Exercise: Among the entries below, find each line with "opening" and show it.

(Records from a dataset)
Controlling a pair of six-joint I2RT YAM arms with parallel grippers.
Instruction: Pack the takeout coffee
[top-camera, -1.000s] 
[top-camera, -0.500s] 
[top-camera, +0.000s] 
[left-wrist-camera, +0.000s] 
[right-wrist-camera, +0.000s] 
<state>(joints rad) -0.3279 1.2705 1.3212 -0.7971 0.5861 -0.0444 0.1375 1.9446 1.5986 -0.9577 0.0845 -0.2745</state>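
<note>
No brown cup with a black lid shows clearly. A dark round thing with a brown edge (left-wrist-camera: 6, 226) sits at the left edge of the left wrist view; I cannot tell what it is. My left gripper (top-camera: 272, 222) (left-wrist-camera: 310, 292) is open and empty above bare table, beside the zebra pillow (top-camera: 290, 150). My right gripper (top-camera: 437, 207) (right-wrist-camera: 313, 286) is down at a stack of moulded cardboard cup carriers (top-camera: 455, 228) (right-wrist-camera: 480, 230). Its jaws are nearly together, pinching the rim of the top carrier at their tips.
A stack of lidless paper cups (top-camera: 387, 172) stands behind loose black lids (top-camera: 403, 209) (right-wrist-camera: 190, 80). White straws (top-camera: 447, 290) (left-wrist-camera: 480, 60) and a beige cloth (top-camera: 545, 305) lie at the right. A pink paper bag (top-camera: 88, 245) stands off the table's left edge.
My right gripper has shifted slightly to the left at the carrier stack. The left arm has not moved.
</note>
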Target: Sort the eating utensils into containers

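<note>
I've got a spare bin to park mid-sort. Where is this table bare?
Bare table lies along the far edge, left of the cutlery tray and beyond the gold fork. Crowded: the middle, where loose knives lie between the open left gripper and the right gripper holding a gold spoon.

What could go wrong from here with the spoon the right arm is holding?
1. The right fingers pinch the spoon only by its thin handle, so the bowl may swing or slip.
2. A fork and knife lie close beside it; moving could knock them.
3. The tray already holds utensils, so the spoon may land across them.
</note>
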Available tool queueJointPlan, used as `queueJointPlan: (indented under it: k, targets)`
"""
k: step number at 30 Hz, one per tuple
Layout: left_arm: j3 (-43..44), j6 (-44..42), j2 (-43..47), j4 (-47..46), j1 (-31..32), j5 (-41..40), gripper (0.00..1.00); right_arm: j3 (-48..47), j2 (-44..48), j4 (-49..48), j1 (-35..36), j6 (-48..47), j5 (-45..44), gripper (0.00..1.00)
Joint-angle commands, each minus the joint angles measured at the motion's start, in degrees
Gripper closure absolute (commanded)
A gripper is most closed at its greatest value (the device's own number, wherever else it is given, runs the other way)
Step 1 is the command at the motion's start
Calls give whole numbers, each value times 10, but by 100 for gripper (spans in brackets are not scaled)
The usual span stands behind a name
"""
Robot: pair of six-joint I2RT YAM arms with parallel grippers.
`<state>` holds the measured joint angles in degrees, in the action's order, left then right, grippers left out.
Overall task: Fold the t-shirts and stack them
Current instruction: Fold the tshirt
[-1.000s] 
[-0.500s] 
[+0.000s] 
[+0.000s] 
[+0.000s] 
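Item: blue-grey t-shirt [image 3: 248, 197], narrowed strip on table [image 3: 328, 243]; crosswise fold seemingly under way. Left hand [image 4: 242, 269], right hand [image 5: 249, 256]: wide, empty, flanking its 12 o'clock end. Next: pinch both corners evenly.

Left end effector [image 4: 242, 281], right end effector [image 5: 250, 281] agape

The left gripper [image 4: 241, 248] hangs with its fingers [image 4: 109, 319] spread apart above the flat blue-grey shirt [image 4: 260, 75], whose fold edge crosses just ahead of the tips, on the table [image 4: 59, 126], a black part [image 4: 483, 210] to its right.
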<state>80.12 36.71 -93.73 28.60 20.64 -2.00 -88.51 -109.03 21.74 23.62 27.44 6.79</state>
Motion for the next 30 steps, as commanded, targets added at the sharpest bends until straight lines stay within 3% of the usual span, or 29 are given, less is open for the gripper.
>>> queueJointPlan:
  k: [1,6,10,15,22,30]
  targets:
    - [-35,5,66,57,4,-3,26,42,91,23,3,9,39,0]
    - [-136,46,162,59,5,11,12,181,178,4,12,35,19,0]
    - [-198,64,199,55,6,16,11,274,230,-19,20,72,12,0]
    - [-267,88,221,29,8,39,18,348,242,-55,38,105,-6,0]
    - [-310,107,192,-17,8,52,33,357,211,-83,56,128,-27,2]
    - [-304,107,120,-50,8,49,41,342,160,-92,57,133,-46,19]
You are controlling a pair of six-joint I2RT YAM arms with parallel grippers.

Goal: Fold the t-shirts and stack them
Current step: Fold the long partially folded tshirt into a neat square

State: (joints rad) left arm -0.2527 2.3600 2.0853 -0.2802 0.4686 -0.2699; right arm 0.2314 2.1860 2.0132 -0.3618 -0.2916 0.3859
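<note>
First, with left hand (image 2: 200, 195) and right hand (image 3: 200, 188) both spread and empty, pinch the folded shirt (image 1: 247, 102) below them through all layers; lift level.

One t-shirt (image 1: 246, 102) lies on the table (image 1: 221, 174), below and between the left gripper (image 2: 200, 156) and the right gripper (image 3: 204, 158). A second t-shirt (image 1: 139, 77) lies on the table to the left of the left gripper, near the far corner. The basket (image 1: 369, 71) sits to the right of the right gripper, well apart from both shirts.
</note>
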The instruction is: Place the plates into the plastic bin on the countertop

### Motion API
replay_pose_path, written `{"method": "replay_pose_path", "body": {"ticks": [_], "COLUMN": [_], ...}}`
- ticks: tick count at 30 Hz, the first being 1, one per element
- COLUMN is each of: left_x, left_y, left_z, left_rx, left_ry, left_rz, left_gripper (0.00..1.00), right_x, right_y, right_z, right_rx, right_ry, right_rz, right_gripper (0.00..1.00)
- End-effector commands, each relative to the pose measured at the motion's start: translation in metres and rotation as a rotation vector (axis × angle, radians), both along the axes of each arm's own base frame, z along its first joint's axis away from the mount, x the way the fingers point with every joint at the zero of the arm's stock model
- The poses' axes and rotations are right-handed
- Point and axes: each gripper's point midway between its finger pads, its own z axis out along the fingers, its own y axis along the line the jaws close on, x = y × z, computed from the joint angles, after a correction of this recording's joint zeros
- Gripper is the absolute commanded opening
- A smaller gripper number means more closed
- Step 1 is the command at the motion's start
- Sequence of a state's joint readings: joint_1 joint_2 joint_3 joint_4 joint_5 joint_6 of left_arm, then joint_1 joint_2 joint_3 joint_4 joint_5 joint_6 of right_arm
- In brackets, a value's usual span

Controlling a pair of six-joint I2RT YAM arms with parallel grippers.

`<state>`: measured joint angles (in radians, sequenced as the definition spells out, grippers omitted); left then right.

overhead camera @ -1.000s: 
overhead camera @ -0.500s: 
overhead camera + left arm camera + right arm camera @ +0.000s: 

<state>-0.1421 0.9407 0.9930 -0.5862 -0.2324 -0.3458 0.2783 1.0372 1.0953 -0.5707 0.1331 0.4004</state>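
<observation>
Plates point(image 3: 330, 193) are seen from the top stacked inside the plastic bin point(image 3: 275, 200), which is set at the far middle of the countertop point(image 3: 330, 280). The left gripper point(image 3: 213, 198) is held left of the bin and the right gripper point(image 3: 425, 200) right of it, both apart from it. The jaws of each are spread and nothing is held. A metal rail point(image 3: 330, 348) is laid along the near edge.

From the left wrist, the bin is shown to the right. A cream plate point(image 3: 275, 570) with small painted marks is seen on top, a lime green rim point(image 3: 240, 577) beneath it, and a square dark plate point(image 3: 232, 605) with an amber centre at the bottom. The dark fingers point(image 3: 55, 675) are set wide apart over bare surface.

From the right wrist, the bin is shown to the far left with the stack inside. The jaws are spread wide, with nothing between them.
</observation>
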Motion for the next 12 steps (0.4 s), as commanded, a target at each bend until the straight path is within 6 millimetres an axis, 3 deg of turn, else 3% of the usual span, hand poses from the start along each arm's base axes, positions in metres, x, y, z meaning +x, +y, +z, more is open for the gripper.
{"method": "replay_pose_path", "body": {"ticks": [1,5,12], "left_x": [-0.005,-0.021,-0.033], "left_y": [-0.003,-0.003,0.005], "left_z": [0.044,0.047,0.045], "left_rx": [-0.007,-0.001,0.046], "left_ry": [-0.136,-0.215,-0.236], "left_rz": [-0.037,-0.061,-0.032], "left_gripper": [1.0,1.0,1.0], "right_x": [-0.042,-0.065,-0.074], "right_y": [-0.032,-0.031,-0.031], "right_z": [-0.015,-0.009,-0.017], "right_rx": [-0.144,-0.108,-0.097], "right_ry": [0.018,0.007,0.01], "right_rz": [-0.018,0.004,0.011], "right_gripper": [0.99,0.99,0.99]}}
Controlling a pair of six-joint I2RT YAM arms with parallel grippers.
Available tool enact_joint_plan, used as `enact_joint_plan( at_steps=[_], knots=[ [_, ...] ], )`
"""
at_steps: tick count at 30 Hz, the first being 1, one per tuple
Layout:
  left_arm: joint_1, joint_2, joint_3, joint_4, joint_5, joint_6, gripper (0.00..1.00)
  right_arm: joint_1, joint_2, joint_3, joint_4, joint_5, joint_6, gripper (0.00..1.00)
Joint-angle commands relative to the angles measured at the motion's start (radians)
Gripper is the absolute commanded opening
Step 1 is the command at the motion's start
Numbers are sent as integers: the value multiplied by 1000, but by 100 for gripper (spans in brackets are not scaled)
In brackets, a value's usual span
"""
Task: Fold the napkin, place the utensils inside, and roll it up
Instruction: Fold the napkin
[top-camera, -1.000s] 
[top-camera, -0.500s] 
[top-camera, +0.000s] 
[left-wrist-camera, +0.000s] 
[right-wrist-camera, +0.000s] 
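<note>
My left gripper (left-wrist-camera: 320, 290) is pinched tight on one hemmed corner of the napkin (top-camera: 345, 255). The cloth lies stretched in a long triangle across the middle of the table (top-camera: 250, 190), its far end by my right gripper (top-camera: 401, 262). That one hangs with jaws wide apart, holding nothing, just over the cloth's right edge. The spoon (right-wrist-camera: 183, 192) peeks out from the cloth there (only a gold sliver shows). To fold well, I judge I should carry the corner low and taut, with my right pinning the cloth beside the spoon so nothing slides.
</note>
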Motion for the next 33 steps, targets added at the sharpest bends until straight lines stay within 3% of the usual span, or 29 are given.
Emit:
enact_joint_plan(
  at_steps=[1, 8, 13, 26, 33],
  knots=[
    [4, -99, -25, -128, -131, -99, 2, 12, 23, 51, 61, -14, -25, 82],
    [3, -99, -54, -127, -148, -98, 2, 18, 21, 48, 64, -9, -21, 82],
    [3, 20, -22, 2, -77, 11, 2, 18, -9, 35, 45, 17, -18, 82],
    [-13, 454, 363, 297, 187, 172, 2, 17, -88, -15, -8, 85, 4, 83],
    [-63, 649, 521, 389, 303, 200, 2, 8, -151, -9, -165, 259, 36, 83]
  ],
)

Result of this task:
- Gripper is the absolute commanded opening
Gripper is the absolute commanded opening

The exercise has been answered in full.